Lessons learned from riding a bike

Do you remember when you were a kid and you learned to ride a bike?

For me, I was at the top of the hill on Mills St, Hampton in Melbourne. I’m on my pink bike, with tassels hanging from the handle bars, multicolored wheel spoke beads that rattled as I rode, fixed with training wheels, my Dad behind me, and off we went using momentum to get me moving.

Riding our bikes was a family favorite. My brother, Dad and I would venture off down Beach road with million dollar mansions on one side and the bay on the other each weekend. I’d jump on my bike, pedal as fast, my training wheels banging side to side as I pushed harder down.

Everyone started with training wheels (you nod in agreement). No one stopped to question is this the best way to learn how to ride a bike?

When it came to take off the training wheels, this is where I became undone. I had learned how to pedal fast, but not how to balance and ride a bike.
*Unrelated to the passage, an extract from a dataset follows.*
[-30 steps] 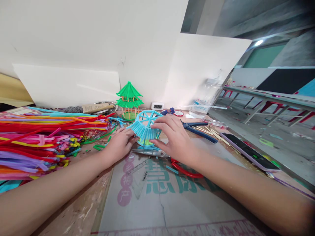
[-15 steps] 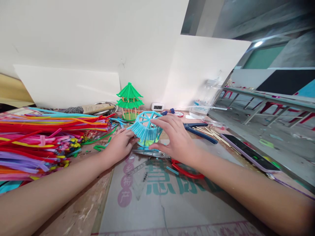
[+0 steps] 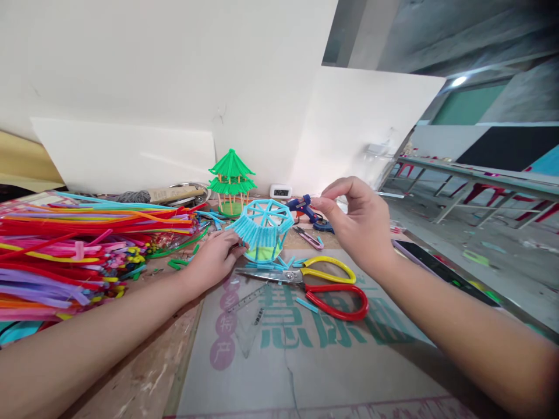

Pedalling is the easy part, anyone can sit on a seat and push down on a pedal (or down and up if you’re a pro strapped into your pedal). It’s the balancing that is the challenge.

Imagine it like a baby learning to walk, but you aided it instead of letting it learn to stand and balance, and take its steps on it’s own. The baby fell down more times than you can count, but they eventually learned to walk.

And one of the skills you learn when riding a bike is that you steer by leaning, and not by turning the handlebars. Training wheels create in the brain tha reverse of this as you’d not be learning at all, and form habits which aren;t helpful for the skill of riding a bike. You then have to unlearn this once the training wheels come off.

So some lessons so far;

  • Sometimes what we think is supporting us, is actually holding us back from achieving our goals.
  • Sometimes learning the easy way leads to hard work in unlearning the skill.

Fast forward to today, and training wheels are going out and balance bikes are in (it’s a bike without pedals). This way, they can progress from a balanced bike to pedaling and learn the skills required to actually ride a bike.

Why did it take decades for someone to come up with this simple idea? The new study, led by researchers from the University of Virginia, might have the answer: When wanting to make something more effective, it’s a human tendency to add rather than subtract.

You can geek out on all the results of the study here or watch the Youtube Less is more here. In a nutshell,Sixty-one percent of the people in the group who received the reminder made subtractive changes. The control group that didn’t get this reminder only made subtractive changes 41 percent of the time. Followup experiments show that people simply don’t think about subtracting when problem-solving. Thus, their default approach to problem-solving was to add to the initial model.

Maybe this thinking is the reason why some people struggle to work out how to resolve overburdened schedules, solve business challenges or simply how to teach your child to ride a bike. We find ourselves adding more meetings, more steps, more systems, more of something thinking ‘more’ will solve the problem.

Opting for complexity rather than simplification can be because of a sunk-cost bias, in which people continue investing in things for which time, money or effort has already been spent. And taking things away from what you’ve already invested in doesn’t make as much sense.

When we look for solutions, we look to add things on to upgrade them rather than asking what can be taken away.